Sometimes, however, the information that gets passed around this industry falls short of the full truth. A prime example is a press release issued Wednesday by PowerShares. Its headline was: "PowerShares First to Receive SEC Exemptive Relief for Actively Managed ETFs."
That sounds like a big story. The fast-growing ETF market has been waiting for years to gain approval from the SEC to launch a nonindexed, actively run fund. Media outlets like Reuters picked up the story and ran with it, writing:
"PowerShares Capital Management said on Wednesday it won conditional regulatory approval for four actively managed exchange-traded funds [ETFs], becoming the first firm to get the green light for the products."
Well, sort of. In fact, the SEC provided exemptive relief to four ETF providers to launch active funds:
You can read the orders here. That makes PowerShares ... first among equals?
But the story becomes even more convoluted when other recent developments are taken into account.
The SEC actually gave a provisional green light to all four firms in early February. At the time, regulators said that outside interests could call for a public hearing on the matter anytime through 5:30 p.m. ET on Tuesday, February 26. No one protested, so when the comment window expired, the SEC made its conditional go-ahead final.
Don't get us wrong: That's still news. Protests at public hearings effectively killed the prospects for active ETFs in the first half of this decade. But it's more industry news than PowerShares news, as it applied equally to all four companies. In fact, the way it looks from here, PowerShares isn't even first in line to launch an actively managed ETF.
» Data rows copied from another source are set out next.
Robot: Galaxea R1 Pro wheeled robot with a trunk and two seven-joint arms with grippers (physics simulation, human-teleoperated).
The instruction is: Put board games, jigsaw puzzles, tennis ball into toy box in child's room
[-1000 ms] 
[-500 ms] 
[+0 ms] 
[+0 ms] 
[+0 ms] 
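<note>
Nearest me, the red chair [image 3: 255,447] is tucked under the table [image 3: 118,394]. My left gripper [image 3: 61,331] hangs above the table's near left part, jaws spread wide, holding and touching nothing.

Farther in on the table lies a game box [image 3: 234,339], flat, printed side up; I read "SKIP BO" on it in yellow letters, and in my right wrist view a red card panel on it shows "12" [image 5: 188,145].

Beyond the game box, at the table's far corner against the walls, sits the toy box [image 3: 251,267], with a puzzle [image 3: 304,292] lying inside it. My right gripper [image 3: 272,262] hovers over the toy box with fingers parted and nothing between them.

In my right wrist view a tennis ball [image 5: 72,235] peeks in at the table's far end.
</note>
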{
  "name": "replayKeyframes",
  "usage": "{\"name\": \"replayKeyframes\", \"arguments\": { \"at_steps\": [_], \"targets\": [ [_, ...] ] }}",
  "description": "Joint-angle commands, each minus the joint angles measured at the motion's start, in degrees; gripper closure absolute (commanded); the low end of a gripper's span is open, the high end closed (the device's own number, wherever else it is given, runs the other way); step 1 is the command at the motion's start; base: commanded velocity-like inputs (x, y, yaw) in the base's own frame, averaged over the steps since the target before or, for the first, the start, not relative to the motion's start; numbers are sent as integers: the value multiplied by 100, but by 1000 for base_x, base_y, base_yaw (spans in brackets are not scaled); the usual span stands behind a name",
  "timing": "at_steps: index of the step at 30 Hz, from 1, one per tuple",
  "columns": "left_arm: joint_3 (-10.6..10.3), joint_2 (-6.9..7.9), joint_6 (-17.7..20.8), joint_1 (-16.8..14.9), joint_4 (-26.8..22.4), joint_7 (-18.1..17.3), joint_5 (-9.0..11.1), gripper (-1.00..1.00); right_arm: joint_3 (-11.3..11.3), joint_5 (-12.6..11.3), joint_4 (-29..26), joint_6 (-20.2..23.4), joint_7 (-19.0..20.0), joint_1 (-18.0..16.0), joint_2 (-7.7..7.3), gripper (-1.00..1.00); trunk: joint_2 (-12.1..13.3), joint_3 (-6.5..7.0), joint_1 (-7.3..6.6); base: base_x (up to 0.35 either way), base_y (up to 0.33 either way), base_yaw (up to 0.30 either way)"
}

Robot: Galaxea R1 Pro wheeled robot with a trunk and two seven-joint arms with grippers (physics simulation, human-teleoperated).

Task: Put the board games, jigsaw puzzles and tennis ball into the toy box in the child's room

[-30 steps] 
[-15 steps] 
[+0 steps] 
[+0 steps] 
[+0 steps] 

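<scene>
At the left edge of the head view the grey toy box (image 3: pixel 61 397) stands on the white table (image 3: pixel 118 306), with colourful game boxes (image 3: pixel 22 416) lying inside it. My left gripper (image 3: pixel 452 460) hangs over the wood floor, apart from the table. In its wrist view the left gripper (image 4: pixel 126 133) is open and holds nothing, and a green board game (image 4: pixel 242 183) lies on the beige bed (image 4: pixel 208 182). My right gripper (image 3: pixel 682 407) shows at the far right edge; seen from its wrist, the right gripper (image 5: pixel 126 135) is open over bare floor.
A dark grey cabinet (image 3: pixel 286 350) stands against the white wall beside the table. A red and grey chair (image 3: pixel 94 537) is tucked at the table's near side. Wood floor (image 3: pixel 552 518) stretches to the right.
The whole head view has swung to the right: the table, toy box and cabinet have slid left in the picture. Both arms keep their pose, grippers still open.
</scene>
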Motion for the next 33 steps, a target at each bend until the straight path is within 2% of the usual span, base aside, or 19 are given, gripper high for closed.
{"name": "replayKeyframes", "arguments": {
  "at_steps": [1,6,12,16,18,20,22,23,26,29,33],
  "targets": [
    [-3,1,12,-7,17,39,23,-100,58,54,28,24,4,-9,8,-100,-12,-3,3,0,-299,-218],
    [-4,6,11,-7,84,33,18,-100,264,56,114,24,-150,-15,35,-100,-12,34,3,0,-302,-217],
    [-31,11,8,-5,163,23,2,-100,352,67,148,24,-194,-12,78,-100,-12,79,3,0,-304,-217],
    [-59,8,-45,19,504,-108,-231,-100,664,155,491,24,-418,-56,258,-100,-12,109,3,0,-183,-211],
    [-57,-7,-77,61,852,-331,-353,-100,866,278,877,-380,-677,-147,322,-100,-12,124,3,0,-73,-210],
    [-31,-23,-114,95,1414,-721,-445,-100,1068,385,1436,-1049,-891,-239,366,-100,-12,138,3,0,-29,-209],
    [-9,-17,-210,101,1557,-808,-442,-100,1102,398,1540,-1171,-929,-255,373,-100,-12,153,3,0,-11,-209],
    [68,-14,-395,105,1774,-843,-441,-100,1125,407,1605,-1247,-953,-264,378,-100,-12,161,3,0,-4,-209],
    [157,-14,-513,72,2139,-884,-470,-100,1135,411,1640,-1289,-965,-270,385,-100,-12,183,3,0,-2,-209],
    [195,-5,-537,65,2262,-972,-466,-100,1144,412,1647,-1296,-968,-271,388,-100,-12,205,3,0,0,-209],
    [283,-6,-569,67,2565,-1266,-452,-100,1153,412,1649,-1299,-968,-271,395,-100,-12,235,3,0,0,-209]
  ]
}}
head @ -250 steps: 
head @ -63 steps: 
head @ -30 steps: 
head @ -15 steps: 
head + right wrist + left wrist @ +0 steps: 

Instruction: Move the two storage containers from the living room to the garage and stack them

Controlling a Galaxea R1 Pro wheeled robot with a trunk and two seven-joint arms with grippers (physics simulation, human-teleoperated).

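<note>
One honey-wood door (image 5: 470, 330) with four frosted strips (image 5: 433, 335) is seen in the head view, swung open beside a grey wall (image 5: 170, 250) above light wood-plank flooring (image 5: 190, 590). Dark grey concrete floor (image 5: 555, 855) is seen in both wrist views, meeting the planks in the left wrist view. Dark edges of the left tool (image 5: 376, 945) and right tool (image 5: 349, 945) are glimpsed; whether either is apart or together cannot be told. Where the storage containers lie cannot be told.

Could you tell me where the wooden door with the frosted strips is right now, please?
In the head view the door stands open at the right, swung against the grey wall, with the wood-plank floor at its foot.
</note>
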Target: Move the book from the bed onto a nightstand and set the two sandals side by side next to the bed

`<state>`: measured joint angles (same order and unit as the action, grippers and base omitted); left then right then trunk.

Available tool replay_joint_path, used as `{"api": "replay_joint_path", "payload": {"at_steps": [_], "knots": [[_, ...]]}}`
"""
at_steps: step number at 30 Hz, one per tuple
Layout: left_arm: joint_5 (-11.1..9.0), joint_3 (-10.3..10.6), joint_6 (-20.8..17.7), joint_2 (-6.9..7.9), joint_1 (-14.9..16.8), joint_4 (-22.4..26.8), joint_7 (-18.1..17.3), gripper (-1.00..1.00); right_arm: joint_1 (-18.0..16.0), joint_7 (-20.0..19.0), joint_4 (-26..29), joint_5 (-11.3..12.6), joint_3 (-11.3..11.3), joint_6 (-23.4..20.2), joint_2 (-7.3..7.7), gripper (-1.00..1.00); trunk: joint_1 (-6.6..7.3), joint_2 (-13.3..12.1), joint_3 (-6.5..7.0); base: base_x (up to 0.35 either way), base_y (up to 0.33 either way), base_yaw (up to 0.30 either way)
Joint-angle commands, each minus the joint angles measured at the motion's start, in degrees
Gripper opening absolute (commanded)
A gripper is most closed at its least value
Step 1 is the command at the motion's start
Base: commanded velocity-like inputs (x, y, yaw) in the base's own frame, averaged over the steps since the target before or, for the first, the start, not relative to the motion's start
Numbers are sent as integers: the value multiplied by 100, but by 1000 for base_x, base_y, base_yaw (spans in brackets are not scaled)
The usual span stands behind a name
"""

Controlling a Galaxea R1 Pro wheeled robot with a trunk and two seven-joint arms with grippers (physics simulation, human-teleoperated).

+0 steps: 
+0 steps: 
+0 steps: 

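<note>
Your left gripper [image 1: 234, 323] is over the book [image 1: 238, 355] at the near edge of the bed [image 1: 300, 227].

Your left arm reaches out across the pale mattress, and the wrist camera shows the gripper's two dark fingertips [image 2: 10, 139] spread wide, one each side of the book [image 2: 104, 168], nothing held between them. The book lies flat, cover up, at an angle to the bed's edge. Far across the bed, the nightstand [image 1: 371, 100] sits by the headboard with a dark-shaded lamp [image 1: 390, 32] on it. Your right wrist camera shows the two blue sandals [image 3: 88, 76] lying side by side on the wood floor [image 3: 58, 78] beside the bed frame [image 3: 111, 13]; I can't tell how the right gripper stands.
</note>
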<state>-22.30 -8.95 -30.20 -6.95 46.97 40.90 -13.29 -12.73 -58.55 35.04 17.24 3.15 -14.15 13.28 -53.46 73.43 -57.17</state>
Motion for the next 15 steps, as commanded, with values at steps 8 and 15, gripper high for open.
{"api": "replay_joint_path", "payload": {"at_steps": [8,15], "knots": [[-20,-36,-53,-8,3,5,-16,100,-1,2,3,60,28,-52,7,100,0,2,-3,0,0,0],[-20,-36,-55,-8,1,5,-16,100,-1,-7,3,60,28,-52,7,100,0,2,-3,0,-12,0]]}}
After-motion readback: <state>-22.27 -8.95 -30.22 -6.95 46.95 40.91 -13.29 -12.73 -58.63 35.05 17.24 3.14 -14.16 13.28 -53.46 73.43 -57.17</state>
After all, getting your exemptive relief filing doesn't mean you can launch a fund. It's a critical hurdle, but not the final one. Before you launch, you need a "Notice of Effectiveness" from the SEC. That's the formal go-ahead that says your prospectus is "live."
Here's the link to all the recent Effectiveness Notices. You won't find PowerShares in there. You will, however, find the Bear Stearns Active ETF Trust. It got "noticed" at 5:15 p.m. on February 27, 2008.
(Even that doesn't guarantee launch; there are additional regulatory steps that both fund companies and the listing exchanges must go through.)
PowerShares' Bruce Bond said in Wednesday's press release that the PowerShares exemptive relief was "an important milestone for the ETF industry..."
Well, yes. As were the relief offerings for Bear Stearns, BGI and WisdomTree.
The real milestone will come when the first fund actually launches, and right now, the smart money's on Bear Stearns (which, by the way, was the first company to file a prospectus for an actively managed ETF).
This isn't the first time PowerShares has claimed a "first" that really wasn't. In August 2005, the company issued a press release saying "PowerShares Capital Management LLC Introduces the World's First Micro Cap Exchange Traded Funds." BGI actually beat them to market by six days.
On August 7, 2007, PowerShares issued a press release reading, "PowerShares Prepares World's First Family Of Muni Bond ETFs" (pdf file). But both BGI and State Street Global Advisors beat them to market.
More recently, on January 30, 2008, PowerShares put out a press release saying, "PowerShares To List Industry's First India ETF With Direct Investment Into Local Indian Securities." As of February 29, the fund hadn't launched ... but the WisdomTree India Earnings ETF (EPI) had.
PowerShares has a lot of real "firsts" in its book, and likely, many more to come. They're an aggressive, innovative firm, and they deserve credit for pushing the envelope and growing this industry.
But this industry has always prided itself on a what-you-see-is-what-you-get mentality. It should stay true to that, even as we roam onto the range of active management.